Problem description
After locating the line with "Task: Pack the" in the data that follows, return it and every later line exactly, up to and including the line with "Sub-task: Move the".

(Source data)
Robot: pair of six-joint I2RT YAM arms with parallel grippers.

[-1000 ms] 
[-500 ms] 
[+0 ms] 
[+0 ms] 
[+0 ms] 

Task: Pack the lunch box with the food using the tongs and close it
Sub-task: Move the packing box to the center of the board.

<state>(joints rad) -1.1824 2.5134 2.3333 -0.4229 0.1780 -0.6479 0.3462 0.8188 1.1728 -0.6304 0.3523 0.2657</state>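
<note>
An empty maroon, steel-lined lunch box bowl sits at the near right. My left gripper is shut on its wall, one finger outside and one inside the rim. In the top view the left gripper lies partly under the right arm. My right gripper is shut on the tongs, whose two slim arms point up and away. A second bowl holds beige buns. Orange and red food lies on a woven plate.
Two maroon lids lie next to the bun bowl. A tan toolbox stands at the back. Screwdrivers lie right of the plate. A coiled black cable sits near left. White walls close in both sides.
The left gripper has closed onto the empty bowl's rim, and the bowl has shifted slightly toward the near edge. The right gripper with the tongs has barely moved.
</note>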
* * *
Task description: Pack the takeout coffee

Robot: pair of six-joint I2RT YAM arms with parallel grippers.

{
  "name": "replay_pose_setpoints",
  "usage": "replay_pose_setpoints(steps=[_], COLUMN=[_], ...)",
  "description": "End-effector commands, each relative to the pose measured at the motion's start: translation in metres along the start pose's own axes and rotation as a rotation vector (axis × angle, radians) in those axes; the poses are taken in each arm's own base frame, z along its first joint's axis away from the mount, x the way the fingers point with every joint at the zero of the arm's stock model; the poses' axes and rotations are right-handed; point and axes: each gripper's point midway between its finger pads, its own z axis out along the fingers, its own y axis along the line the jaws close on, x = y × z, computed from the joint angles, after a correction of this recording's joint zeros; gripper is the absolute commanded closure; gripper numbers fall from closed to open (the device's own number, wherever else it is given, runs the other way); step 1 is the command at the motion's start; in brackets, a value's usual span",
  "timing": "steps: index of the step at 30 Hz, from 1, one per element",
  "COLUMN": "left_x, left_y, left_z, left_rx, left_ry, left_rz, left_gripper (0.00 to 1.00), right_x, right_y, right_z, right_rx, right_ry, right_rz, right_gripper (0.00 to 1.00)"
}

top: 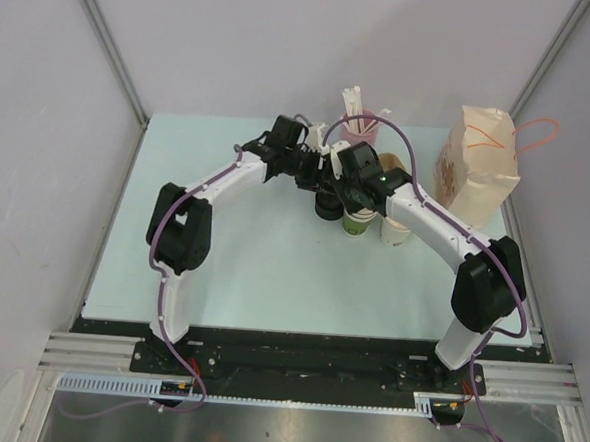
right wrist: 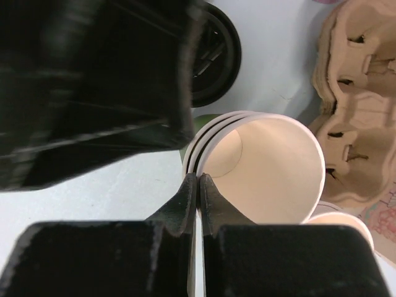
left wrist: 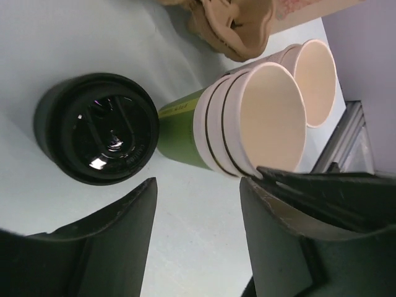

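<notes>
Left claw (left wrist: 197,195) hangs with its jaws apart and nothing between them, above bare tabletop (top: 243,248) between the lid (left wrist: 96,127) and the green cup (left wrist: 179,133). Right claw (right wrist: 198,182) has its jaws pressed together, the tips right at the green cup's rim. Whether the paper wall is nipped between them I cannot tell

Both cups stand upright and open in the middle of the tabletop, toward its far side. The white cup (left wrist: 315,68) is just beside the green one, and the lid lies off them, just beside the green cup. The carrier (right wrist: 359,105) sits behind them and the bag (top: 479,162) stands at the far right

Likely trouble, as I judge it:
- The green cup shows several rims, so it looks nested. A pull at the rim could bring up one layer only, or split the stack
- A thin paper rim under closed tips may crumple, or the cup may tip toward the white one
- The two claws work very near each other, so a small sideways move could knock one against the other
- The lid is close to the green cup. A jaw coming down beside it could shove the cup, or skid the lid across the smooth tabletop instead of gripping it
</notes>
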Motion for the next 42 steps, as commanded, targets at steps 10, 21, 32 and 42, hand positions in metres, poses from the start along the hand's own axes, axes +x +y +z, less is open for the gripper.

Task response
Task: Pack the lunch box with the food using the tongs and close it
Sub-task: Move the packing box to the center of the board.

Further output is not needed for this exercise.